Но вот кьони – как и прежде, рядом.
И как прежде в глубине земли переливались незримые жилы. Сила, кровь мира неслась по ним, билась в такт с ударами сердца, таящегося в недрах. Пути, дороги земли. Чарена закрыл глаза, прислушиваясь к ним.
И только теперь понял, что все еще слаб. Он различал лишь сияющие тени потоков, звенящий отголосок волшебства. Их отсветы пронзали воздух, тянулись на юг и восток.
– Пора, – сказал Чарена.
Словно соглашаясь, кьони повернулся и побежал вперед.
Вместе они дошли до озера. Земля под ногами сменилась песком, лес расступился, открыл темный простор. Вода тихо плескалась, дышала прохладой и запахом ила. До рассвета еще было далеко, и Чарена понял, что устал. Едва очнулся, прошел краткий путь – и уже не в силах ступить ни шага.
– Завтра, – сказал Чарена и лег на землю. – Завтра пойдем дальше.
Кьони вытянулся рядом. С ним было спокойно, ничто не страшило: ни усталость, ни память о болезни, ни дремота, неотвратимо накатывающая под плеск волн. Она была прозрачной, легкой, так непохожей на забытье во мраке гробницы.
Чарена вновь взглянул на звезды, на вытянутые очертания Колесницы, на Птицу, раскинувшую крылья, – и позволил душе ускользнуть из яви.
Он заснул, и впервые за тысячи лет к нему слетелись сны. Они парили, мерцали ночными огнями, глазами волков и нитями дорог, а утром растаяли без следа.
2.
– Где же мы, кьони? – спросил Чарена.
Волк глянул на него и приник к земле, будто ища потерянный след.
Чарена проснулся на рассвете, но не сразу отправился в путь. Сперва медлил, собирался с силами, прислушивался к себе и к миру вокруг. Смотрел, как светлеет, розовеет небо над лесом, как вьется над водой мошкара и мальки снуют на мелководье. Слушал, как шуршит тростник и перекликаются птицы, встречая утро. И пытался различить, не прячется ли в груди тень болезни, не притаилась ли она возле сердца. Искал тлеющую лихорадку и не находил. Тело было слабым, но легким, голод тихо скребся внутри, – словно Чарена не болел, а постился в уединении и теперь, очистившись, и возвращался к людям.
Но как найти к ним дорогу?
Места казались дикими, необжитыми. Лес подступал к берегам озера, а оно изгибалось, тянулось вдаль. Ни домов, ни причала, ни сушащихся сетей и рыбачьих лодок, – лишь водная гладь и темные сосны. Чарена попытался вспомнить, где была возведена его гробница, но как довериться памяти о днях, полных жаром и бредом? «У западных рубежей, там, где место покоя», – подсказал давно умолкший родной голос.
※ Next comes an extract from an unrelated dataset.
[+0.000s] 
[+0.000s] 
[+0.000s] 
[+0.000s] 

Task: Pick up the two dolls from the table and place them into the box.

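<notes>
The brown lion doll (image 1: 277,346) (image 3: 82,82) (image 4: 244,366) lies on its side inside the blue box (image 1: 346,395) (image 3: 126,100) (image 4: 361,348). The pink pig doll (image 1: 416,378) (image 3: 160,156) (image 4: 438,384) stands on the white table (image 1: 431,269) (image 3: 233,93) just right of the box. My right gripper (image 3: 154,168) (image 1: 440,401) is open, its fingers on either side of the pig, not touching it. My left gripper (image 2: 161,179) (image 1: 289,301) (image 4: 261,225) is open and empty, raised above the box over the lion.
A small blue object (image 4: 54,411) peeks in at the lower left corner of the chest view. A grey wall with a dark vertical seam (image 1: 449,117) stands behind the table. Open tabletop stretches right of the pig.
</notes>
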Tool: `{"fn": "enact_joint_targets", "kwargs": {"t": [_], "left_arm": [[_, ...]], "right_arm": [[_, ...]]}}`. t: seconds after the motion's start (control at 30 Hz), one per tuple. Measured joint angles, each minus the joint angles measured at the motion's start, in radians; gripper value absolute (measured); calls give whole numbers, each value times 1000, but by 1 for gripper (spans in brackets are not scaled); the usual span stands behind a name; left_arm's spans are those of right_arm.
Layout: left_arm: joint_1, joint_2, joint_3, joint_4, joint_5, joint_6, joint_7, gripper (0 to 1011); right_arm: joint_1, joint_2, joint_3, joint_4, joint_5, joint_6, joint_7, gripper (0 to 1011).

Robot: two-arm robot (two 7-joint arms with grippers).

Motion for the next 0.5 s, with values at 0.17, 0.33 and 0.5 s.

Быть может, и правда. За западным рубежом почти не было селений, лишь охотники бродили в чащах. А дальше к северу исчезали и леса, земля, бесплодная и твердая, не успевала прогреться за короткое лето. Такую не вспашешь, не дождешься всходов.
Но здесь было жарко.
Когда солнце показалось над верхушками деревьев, Чарена поднялся, пошел вдоль берега. Волк то неслышно ступал рядом, то нырял в заросли тростника или убегал в лес, петлял среди стволов. Но возвращался, раз за разом, словно его тянуло к Чарене.
Сколько осталось белых волков, есть ли у этого кьони стая? Так легко поверить, что по лесу скользят бесшумные тени. Множество волков, а среди них один – огромный, с косматой мордой и широкими лапами. Мчится по следу, все ближе, ближе.
Чарена зажмурился, тряхнул головой, прогоняя мечты. Ки-Ронг – его верный спутник, кьони, с которым он прошел дороги империи от края до края, – давно мертв. Приблизился к подножию трона, рухнул и не поднялся, и тогда Чарена не смог больше обманывать себя. Понял, что смертельно болен.
Ни к чему обманываться и сейчас. Как бы он ни хотел увидеть Ки-Ронга, Карионну, друзей и помощников – это невозможно. Их унесла река времени, и здесь теперь другие люди и другие волки.